BEGIN

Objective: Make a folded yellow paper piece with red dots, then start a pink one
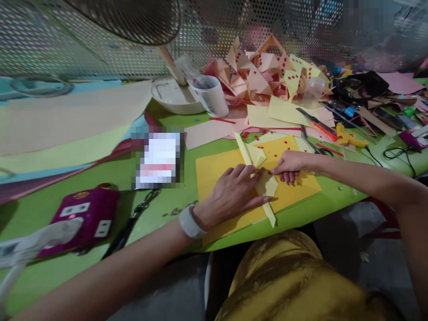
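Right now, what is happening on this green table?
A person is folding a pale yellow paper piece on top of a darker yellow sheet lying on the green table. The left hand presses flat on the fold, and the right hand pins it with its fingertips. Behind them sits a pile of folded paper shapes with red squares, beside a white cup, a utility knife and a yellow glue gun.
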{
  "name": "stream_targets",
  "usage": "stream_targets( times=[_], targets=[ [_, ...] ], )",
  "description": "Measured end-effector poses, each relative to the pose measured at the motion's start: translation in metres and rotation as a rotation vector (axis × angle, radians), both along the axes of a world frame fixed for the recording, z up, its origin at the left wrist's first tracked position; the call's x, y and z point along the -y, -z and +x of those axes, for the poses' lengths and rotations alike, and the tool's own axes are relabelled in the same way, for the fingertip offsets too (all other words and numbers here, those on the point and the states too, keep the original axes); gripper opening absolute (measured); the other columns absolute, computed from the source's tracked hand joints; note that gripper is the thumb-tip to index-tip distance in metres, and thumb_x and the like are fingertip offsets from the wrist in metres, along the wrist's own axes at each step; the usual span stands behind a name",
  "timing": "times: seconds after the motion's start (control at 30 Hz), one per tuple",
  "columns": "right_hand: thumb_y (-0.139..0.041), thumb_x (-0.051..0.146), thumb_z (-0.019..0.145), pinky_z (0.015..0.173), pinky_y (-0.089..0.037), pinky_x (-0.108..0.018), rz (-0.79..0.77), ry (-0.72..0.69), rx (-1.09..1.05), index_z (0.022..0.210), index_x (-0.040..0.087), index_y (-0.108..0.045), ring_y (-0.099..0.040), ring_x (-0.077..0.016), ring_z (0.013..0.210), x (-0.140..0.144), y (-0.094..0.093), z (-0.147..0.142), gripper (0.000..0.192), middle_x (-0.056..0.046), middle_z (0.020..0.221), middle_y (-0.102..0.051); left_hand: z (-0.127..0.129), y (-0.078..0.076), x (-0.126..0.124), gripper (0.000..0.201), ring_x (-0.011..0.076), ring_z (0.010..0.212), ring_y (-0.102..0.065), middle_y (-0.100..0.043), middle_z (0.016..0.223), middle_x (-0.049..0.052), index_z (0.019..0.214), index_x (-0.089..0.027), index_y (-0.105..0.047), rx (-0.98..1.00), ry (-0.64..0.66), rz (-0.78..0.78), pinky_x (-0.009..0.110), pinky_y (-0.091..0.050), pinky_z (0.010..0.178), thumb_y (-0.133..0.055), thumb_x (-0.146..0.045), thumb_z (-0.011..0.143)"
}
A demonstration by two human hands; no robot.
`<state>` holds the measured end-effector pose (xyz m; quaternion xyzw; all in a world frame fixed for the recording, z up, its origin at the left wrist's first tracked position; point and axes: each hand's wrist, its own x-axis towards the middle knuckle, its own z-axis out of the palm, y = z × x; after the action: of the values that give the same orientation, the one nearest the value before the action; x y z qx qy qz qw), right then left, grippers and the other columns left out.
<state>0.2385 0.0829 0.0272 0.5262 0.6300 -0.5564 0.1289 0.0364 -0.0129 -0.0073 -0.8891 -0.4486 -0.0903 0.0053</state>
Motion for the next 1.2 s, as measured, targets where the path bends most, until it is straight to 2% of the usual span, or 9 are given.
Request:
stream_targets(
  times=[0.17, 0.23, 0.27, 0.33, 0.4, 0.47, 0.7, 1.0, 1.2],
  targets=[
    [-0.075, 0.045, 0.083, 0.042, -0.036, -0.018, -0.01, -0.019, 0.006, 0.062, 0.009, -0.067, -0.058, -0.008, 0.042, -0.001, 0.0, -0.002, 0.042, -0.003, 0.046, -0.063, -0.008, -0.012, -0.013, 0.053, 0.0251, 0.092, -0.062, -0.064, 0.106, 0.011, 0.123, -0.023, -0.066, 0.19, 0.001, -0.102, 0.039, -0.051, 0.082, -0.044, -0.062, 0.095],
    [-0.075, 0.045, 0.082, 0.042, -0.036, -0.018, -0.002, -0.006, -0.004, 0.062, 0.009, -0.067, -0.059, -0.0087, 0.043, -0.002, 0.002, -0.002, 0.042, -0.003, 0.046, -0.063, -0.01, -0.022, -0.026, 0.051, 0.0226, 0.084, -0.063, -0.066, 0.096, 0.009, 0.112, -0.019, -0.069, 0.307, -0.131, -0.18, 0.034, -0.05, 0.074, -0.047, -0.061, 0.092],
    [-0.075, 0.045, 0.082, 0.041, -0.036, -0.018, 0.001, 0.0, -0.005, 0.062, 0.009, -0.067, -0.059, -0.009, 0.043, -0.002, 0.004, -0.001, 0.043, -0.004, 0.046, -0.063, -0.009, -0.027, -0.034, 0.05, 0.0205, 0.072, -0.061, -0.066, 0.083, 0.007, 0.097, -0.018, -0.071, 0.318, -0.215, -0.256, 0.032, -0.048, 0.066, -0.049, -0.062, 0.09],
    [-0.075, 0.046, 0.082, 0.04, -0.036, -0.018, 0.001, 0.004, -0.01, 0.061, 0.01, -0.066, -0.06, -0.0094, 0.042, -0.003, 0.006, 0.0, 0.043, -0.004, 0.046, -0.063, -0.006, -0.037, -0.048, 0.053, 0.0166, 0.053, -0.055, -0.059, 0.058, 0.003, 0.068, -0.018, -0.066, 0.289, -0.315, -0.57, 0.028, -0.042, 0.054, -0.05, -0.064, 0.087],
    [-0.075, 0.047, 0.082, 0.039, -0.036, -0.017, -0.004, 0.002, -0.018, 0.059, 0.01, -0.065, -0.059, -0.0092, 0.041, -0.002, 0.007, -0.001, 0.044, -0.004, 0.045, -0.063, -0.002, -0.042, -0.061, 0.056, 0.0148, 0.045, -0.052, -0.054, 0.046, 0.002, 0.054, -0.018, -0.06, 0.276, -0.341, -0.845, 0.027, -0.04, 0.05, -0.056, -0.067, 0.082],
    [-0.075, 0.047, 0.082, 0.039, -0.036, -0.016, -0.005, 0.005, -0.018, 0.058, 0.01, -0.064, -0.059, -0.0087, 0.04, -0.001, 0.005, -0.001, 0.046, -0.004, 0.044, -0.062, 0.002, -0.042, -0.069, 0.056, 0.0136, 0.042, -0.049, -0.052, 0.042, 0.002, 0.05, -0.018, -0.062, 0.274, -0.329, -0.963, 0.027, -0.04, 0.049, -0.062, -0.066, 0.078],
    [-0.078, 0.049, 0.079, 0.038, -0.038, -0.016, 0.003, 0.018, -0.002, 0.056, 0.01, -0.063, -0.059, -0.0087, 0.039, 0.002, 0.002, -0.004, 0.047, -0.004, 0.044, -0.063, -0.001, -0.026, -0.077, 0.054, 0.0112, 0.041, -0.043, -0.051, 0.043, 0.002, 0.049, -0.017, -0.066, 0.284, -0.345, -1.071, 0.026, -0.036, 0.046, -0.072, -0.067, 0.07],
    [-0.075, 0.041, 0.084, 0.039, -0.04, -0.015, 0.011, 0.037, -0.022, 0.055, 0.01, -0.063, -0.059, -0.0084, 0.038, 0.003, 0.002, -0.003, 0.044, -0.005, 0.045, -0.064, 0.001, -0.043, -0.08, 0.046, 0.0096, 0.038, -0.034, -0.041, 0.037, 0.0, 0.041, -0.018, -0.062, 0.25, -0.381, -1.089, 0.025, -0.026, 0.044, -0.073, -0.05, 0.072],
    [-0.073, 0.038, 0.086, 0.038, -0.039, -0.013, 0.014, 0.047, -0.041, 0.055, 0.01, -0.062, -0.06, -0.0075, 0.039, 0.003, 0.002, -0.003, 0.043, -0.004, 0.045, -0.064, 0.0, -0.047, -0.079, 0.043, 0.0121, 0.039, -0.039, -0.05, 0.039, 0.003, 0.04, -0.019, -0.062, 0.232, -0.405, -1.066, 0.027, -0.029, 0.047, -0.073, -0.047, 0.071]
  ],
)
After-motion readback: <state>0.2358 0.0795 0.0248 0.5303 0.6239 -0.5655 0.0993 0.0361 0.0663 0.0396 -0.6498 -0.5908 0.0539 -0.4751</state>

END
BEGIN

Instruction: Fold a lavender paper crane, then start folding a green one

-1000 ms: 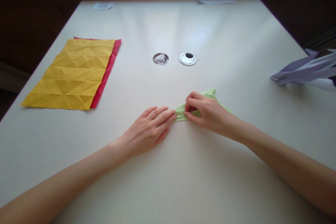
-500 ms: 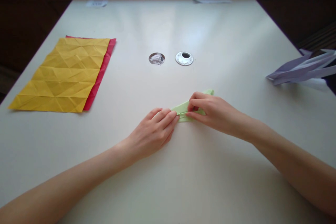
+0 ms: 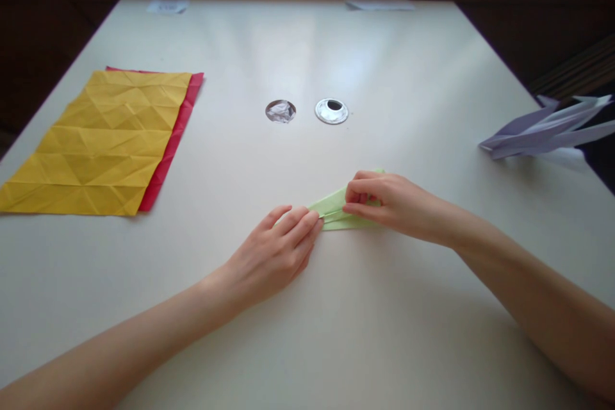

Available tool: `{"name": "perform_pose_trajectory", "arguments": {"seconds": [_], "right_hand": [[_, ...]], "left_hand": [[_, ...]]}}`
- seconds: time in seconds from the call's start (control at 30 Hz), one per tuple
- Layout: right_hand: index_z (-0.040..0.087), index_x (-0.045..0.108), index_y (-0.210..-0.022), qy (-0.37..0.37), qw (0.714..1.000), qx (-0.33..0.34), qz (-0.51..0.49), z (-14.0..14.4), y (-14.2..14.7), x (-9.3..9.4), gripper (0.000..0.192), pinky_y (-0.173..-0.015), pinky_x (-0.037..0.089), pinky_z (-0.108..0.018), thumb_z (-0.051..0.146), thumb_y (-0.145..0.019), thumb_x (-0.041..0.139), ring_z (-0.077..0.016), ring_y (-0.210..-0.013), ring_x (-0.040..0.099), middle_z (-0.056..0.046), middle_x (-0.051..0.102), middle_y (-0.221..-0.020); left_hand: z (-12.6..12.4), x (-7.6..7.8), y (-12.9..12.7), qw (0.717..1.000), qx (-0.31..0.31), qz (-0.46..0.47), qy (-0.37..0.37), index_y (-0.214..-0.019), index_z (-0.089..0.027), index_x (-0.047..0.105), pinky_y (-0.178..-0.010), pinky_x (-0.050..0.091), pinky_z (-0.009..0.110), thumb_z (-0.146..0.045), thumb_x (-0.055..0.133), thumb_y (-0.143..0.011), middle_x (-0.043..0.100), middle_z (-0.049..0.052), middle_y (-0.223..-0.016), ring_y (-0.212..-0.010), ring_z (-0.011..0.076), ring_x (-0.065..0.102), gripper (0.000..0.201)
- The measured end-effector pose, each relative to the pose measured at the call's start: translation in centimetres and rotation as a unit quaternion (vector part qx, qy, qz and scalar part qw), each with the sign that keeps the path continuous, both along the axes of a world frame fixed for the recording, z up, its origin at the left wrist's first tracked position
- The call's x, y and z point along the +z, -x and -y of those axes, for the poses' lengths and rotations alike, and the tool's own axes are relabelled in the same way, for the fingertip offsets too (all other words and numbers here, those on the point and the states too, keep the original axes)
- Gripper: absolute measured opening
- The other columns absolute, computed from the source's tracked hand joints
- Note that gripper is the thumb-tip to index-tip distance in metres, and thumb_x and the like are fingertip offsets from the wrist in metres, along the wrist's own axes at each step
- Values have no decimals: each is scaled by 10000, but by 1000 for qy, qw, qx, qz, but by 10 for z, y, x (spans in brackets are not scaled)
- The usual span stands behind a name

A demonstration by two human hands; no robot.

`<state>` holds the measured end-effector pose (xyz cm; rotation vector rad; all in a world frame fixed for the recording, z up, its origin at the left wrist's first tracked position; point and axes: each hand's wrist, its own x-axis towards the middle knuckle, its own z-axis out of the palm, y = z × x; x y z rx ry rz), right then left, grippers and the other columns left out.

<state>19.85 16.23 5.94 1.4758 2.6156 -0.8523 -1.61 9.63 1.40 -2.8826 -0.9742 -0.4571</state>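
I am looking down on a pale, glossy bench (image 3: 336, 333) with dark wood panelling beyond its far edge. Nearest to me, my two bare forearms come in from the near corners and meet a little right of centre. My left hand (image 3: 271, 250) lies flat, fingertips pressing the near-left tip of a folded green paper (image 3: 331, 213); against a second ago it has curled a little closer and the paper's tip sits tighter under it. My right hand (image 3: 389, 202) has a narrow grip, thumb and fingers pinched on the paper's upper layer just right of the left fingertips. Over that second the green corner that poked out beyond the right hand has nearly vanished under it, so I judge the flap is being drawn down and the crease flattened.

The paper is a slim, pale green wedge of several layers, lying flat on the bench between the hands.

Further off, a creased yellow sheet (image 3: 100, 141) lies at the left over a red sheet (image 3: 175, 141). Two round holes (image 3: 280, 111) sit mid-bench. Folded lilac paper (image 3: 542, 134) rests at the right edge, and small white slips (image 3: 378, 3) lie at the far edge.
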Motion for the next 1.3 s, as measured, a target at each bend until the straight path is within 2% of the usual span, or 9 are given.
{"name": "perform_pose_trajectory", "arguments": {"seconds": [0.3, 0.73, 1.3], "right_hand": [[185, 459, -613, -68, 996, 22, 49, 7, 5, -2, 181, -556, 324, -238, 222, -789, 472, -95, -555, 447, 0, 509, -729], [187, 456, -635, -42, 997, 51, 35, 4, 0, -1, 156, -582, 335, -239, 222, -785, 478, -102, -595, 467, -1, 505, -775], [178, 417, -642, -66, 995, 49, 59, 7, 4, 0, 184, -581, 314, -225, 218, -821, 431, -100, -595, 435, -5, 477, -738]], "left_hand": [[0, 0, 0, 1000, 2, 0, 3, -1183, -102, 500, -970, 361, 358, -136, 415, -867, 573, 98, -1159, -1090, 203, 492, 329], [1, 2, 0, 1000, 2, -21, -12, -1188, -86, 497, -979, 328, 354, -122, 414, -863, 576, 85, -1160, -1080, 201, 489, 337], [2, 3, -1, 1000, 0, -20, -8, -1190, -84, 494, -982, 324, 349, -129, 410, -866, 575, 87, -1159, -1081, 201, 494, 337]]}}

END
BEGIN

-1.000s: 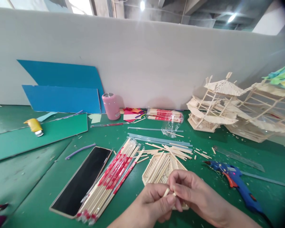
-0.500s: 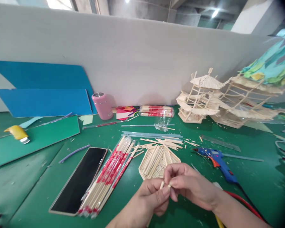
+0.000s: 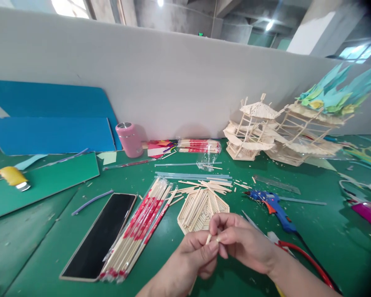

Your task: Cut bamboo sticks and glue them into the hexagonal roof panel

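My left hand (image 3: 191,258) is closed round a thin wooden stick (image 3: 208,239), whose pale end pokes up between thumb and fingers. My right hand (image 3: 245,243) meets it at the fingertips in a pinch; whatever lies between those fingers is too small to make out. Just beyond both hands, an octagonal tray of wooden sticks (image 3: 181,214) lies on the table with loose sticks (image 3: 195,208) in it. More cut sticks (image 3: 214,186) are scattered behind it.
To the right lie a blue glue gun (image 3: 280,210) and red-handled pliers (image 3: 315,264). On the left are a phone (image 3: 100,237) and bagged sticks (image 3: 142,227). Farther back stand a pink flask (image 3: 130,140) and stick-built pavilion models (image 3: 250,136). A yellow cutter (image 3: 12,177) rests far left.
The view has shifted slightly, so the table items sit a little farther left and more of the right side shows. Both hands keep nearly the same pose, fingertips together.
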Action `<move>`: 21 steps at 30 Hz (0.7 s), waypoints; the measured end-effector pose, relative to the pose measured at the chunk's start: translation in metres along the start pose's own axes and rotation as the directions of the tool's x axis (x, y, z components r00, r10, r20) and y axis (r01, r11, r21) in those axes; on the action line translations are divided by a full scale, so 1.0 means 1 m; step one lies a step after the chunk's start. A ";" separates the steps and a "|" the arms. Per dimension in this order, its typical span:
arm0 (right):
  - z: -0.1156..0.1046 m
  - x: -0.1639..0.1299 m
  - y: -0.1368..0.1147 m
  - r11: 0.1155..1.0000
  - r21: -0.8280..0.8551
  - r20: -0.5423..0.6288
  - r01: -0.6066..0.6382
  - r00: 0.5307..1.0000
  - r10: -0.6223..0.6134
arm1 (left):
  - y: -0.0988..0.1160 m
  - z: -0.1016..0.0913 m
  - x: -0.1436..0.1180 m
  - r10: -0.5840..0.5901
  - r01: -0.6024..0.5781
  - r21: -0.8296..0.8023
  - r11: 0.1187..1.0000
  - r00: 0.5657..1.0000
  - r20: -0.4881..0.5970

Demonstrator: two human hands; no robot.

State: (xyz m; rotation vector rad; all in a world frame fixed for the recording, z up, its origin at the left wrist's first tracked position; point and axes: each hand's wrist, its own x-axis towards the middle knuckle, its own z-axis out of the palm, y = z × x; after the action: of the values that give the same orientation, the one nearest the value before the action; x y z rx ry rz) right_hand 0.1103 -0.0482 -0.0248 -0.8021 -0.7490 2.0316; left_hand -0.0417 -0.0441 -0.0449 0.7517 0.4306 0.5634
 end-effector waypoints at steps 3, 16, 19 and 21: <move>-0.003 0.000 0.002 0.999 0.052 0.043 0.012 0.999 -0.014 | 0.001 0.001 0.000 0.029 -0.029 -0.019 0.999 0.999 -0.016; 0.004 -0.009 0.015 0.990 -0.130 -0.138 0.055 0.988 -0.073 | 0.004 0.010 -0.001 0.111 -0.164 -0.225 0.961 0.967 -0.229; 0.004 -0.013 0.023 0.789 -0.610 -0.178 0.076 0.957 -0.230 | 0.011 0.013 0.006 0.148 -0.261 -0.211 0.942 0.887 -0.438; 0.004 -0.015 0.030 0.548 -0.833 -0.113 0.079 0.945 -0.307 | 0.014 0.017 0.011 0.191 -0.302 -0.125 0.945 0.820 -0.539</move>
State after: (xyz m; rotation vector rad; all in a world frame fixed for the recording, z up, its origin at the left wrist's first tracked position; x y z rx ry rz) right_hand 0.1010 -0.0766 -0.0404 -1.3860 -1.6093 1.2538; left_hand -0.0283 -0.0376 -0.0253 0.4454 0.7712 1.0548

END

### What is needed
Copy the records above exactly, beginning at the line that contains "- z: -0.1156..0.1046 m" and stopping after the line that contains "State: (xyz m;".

### Solution to this task
  - z: -0.1156..0.1046 m
  - x: -0.1639..0.1299 m
  - y: -0.1368..0.1147 m
  - r11: 0.1155..1.0000
  - r21: -0.8280..0.8551
  - r20: -0.5423..0.6288
  - r01: -0.6066..0.6382
  - r00: 0.5307..1.0000
  - r10: -0.6223..0.6134
arm1 (left):
  - y: -0.0988..0.1160 m
  - z: -0.1016..0.0913 m
  - x: -0.1436..0.1180 m
  - r10: -0.5840..0.5901
  - r01: -0.6024..0.5781
  - r21: -0.8296..0.8023
  - r11: 0.1187..1.0000
  - r00: 0.5657..1.0000
  - r20: -0.4881..0.5970

Demonstrator: two human hands; no robot.

State: (xyz m; rotation vector rad; all in a world frame fixed for the recording, z up, its origin at the left wrist's first tracked position; point and axes: each hand's wrist, its own x-axis towards the middle knuckle, its own z-axis out of the palm, y = z × x; after the action: of the values that give the same orientation, the one nearest the value before the action; x y z rx ry rz) right_hand 0.1103 -0.0482 -0.0248 -0.8021 -0.7490 2.0316; left_hand -0.0417 -0.0441 -0.0449 0.7517 0.4306 0.5634

There is nothing else to add to the answer.